Generalizability of Mixture of Domain-Specific Adapters from the Lens of Signed Weight Directions and its Application to Effective Model Pruning
Tuc Nguyen, Thai Le
TL;DR
The paper investigates whether weight-space mixing of domain-specific adapters generalizes in in-domain settings, a question not thoroughly explored in prior work. It conducts a large-scale, in-domain evaluation across 13 diverse datasets using multiple adapter methods and exhaustively enumerates adapter mixtures to quantify generalization and adversarial robustness. A central finding is a robust negative correlation between the fraction of weight sign differences (FSD) among mixed adapters and predictive performance, which motivates FSD-guided strategies, including Greedy Adapter Mixing and FSD-based magnitude pruning that maintain performance at high sparsity. The results yield practical guidance for deploying parameter-efficient adapters in real-world scenarios and suggest pruning as a natural by-product to reduce sign-conflicts while preserving accuracy.
Abstract
Several parameter-efficient fine-tuning methods based on adapters have been proposed as a streamlined approach to incorporate not only a single specialized knowledge into existing Pre-Trained Language Models (PLMs) but also multiple of them at once.
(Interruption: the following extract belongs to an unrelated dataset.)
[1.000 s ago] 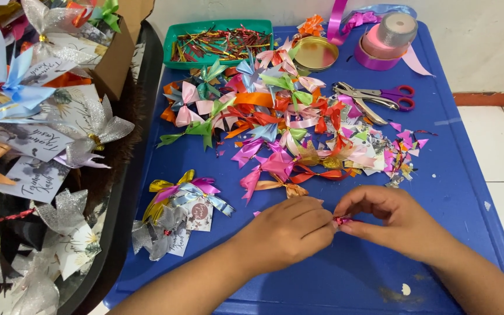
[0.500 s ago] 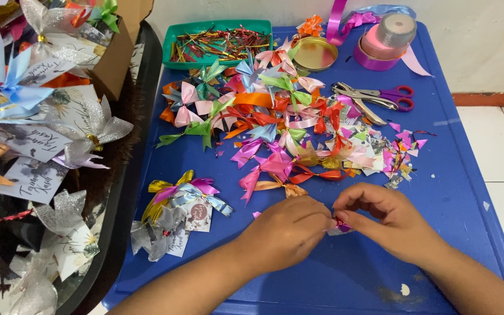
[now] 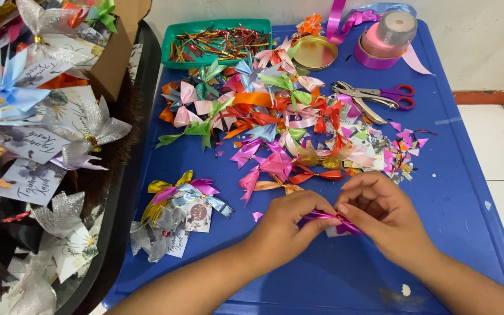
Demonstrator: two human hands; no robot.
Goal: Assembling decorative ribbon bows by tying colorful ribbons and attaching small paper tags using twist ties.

Recent works such as AdapterSoup propose to mix not all but only a selective sub-set of domain-specific adapters during inference via model weight averaging to optimize performance on novel, unseen domains with excellent computational efficiency. However, the essential generalizability of this emerging weight-space adapter mixing mechanism on \textit{unseen, in-domain examples} remains unexplored. Thus, in this study, we conduct a comprehensive analysis to elucidate the generalizability of domain-specific adapter mixtures in in-domain evaluation. We also provide investigations into the inner workings of the mixture of domain-specific adapters by analyzing their weight signs, yielding critical analysis on the negative correlation between their fraction of weight sign difference and their mixtures' generalizability.